L’opération policière avait été caractérisée par la brutalité policière lors des perquisitions, brutalité qu’avaient aussi dû subir les membres des familles et les proches des personnes arrêtées : « la police tapait, braquait et a même menotté » ceux qui se trouvaient avec les personnes arrêtées.

{{Euskal Herria a le plus grand nombre de policiers de toute l’Europe. 13/07/07}}

Partant du principe qu’Euskal Herria est une réalité niée, Askatasuna réitère ceci : « Pour faire perdurer cette négation, les corps répressifs et leur usage systématique sont indispensables ». Et plus encore, les 33 567 policiers ou corps armés continuent d’être nécessaires pour continuer à nier les racines du conflit politique que sont la territorialité et le droit à décider.

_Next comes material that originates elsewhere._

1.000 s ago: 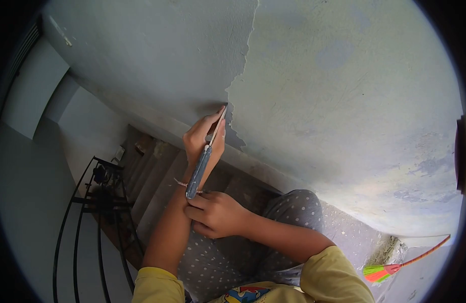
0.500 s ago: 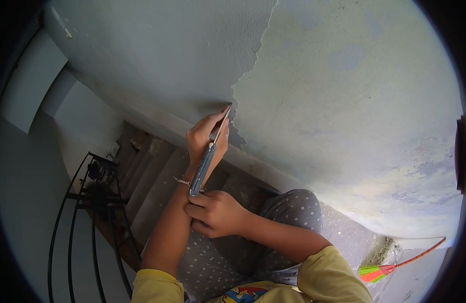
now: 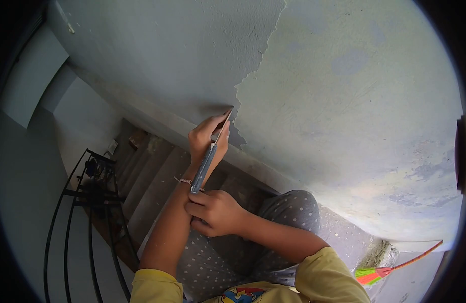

En comparaison avec d’autres pays d’Europe, Euskal Herria est celui qui compte le plus fort taux de policiers ; une moyenne de 11,23 policiers pour mille habitants. Dans l’Etat espagnol, cependant, ils sont 5, et selon les recommandations des Nations unies, « pour qu’une démocratie soit saine », le calcul est de trois policiers pour mille habitants.

Ainsi, Askatasuna a rappelé qu’au cours des 30 dernières années, 319 Basques ont été assassinés par la répression policière, et qu’il y a eu plus de 4 000 prisonniers politiques basques. Plus de 35 164 personnes ont été arrêtées et plus de 7 000 torturées. Askatasuna a également dénoncé que sur les 40,2 millions de m2 qu’occupe Euskal Herria, il y a 160 commissariats ou casernes policières.

{{Après leur transfert à Madrid, Idoia Garmendia repart libre et Anartz Oiartzabal est incarcéré. 13/07/07}}

L’Etat français a extradé hier vers l’Espagne le prisonnier donostiarra Anartz Oiartzabal qui, après avoir déclaré devant l’Audience nationale, a été incarcéré. L’ordiziarra Idoia Garmendia est quant à elle aujourd’hui libre en Euskal Herria, après que la police française l’ait livrée à ces acolytes espagnols à la frontière de Port-Bou (Girona) où elle avait alors été appréhendée et amenée à Madrid.